## Your objective
Repeat precisely the span of lines below that opens with the line containing "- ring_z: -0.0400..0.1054" and closes with the line containing "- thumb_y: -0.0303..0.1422", both included.

===============

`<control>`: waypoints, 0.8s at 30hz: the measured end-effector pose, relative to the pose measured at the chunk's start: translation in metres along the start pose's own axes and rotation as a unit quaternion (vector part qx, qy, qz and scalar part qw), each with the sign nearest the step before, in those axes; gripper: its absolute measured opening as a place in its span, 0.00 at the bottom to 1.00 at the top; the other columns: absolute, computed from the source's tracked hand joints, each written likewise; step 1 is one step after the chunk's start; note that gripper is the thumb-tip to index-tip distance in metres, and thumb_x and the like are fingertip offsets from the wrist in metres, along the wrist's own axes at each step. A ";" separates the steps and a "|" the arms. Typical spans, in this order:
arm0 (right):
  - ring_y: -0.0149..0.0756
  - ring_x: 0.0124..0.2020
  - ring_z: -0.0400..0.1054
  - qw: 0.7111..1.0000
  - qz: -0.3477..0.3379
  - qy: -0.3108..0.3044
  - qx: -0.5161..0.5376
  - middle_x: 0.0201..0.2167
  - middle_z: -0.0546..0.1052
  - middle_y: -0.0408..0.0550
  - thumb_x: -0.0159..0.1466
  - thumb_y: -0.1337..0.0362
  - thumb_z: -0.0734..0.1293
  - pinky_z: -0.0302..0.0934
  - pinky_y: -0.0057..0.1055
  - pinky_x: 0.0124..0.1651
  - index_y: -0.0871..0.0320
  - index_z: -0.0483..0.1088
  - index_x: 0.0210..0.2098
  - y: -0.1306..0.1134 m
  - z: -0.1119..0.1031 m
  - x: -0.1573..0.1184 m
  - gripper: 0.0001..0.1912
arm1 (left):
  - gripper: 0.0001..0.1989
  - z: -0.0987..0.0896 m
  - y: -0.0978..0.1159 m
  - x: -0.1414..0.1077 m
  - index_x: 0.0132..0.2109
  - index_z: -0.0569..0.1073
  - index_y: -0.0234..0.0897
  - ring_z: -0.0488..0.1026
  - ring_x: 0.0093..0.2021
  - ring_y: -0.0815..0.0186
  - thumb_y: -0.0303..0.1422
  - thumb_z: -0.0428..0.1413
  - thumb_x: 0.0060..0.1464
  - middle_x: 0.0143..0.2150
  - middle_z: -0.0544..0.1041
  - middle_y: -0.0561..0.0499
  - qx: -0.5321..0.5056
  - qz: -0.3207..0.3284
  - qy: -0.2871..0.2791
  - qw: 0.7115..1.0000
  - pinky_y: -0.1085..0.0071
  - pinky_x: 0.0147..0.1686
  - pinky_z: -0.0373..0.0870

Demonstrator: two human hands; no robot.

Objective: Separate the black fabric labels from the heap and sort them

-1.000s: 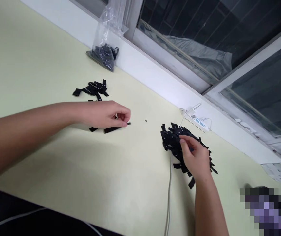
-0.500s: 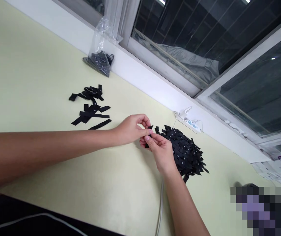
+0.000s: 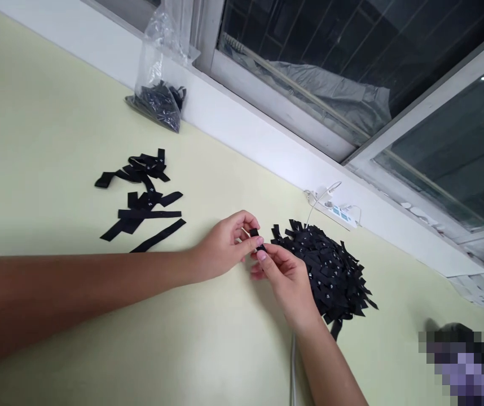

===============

## Answer below
  - ring_z: -0.0400..0.1054
  - qw: 0.7111..1.0000
  - qz: -0.3477..0.3379
  - qy: -0.3108..0.3044
  - qx: -0.5161..0.5376
  - middle_x: 0.0201..0.2167
  - middle_z: -0.0546..0.1052
  - middle_y: -0.0408..0.0550
  - thumb_x: -0.0159..0.1466
  - thumb_y: -0.1337..0.0362
  - thumb_z: -0.0734..0.1293
  - pinky_z: -0.0302..0.0934
  - pinky_y: -0.0057..0.1055
  - pinky_x: 0.0124..0.1651
  - index_y: -0.0871..0.0320
  - index_z: -0.0483..0.1088
  - index_x: 0.0210..0.2098
  - y: -0.1306..0.1134 m
  - z: -0.1119..0.1031 m
  - x: -0.1573..0.1184 m
  - gripper: 0.0001..0.1912
arm1 (left):
  - gripper: 0.0001..0.1989
  - z: -0.0987..0.0896 m
  - y: -0.0978..0.1159 m
  - x: -0.1414..0.1077 m
  - index_x: 0.0132..0.2109
  - index_z: -0.0569..0.1073
  - index_y: -0.0234..0.0897
  - ring_z: -0.0488..0.1026
  - ring_x: 0.0093..0.2021
  - ring_y: -0.0815..0.0186
  - thumb_y: -0.0303..0.1422

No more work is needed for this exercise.